Quiz Questions for Module 4

1. Assume that a kernel is launched with 1000 thread blocks each of which has 512 threads. If a variable is declared as a shared memory variable, how many versions of the variable will be created through the lifetime of the execution of the kernel?
   1. 1
   2. 1,000
   3. 512
   4. 512,000

Answer: (B)

Explanation: Shared memory variables are allocated to thread blocks. So, the number of versions is the number of thread blocks, 1,000.

1. For our tiled matrix-matrix multiplication kernel, if we use a 32X32 tile, what is the reduction of memory bandwidth usage for input matrices A and B?
   1. 1/8 of the original usage
   2. 1/16 of the original usage
   3. 1/32 of the original usage
   4. 1/64 of the original usage

Answer: (C)

Explanation: Each element in the tile is used 32 times, as explained in lecture 4.3.

1. For the tiled single-precision matrix multiplication kernel as shown in Lecture 4.4, assume that the tile size is 32X32 and the system has a DRAM burst size of 128 bytes. How many DRAM bursts will be delivered to the processor as a result of loading one A-matrix tile by a thread block?
   1. 16
   2. 32
   3. 64
   4. 128

Answer: (B)

Explanation. For a 32X32 A-tile, each row in the tile consists of 32 consecutive words and is accessed by a warp. The total amount of data in the row is just a single burst. We have 32 rows in a tile so there will be 32 bursts delivered to the processor.

1. Assume a tiled matrix multiplication that handles boundary conditions as explained in Lecture 4.5. Assume that we use 32X32 tiles to process square matrices of 1,000X1,000. Within EACH thread block, what is the maximal number of warps that will have control divergence due to handling boundary conditions for loading A tiles throughout the kernel execution?
   1. 32
   2. 24
   3. 16
   4. 8

Answer: (A)

Explanation: Control divergence happens due to the handling of the right edge.

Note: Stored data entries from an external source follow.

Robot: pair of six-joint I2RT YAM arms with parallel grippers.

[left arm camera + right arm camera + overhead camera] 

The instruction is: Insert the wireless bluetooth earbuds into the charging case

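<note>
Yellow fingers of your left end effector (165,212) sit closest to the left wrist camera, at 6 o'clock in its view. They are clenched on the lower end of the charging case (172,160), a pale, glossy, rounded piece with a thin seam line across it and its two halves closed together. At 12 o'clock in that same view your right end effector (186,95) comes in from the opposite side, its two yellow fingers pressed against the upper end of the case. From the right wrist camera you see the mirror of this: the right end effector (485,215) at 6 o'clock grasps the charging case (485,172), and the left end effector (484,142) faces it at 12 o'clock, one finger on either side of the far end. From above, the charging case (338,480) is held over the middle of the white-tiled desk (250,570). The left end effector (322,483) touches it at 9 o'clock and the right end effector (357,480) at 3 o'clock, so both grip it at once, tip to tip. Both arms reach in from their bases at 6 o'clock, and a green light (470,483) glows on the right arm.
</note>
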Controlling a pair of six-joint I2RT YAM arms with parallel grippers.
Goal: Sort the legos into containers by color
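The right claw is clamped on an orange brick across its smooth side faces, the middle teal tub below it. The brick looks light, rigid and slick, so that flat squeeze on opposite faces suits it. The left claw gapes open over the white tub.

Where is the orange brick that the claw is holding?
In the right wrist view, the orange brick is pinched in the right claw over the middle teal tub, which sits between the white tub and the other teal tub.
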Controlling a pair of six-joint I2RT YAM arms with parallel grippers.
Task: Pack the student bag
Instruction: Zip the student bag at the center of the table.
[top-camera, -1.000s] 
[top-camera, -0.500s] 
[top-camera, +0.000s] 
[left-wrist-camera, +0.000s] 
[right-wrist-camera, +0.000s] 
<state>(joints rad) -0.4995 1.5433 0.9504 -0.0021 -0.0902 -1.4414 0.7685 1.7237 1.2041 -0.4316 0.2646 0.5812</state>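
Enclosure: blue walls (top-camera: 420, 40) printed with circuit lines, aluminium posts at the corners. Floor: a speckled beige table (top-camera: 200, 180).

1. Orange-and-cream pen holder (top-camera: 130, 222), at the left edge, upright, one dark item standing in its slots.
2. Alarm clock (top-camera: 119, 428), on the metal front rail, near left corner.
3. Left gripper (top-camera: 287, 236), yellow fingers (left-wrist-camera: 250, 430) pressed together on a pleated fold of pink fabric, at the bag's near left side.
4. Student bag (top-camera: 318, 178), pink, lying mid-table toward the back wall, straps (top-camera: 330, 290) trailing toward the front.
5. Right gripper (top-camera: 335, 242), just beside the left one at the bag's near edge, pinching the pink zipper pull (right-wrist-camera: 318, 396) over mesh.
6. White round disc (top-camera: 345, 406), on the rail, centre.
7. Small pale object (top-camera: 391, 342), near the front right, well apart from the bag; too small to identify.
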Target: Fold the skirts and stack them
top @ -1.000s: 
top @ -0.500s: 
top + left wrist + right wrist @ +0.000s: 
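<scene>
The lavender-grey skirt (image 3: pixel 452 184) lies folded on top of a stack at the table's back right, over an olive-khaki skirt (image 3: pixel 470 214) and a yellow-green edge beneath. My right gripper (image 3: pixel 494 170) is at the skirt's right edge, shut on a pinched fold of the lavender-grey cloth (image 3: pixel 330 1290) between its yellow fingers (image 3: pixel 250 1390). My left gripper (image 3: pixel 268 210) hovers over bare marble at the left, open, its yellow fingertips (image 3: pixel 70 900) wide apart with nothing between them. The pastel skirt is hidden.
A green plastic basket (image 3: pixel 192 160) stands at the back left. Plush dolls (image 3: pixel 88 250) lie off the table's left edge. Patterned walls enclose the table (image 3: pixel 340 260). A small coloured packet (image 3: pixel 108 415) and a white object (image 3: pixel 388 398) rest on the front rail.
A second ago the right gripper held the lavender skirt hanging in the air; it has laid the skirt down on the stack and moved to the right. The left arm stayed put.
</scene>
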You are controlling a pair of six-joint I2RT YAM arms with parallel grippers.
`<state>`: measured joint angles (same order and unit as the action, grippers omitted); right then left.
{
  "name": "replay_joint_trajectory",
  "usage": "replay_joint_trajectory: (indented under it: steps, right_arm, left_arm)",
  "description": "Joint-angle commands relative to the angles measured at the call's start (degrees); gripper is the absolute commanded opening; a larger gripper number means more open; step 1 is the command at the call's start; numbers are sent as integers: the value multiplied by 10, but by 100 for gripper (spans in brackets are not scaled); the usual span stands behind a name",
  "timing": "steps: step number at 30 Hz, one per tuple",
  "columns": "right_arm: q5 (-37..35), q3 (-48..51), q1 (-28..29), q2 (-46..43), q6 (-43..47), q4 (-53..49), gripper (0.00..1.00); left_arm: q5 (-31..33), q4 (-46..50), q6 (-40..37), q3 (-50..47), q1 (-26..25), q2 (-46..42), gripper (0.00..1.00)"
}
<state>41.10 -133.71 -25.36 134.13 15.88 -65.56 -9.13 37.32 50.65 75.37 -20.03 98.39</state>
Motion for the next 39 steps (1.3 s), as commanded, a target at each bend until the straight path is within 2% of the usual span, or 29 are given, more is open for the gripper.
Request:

For thread blocks processing tiles that are totally within the valid range in the y-dimension, all 32 warps in a block will experience divergence at the right boundary. For the thread blocks that process the bottom A tiles on the right edge, only 8 warps will experience control divergence because all threads in the lower 24 warps will fail the boundary test.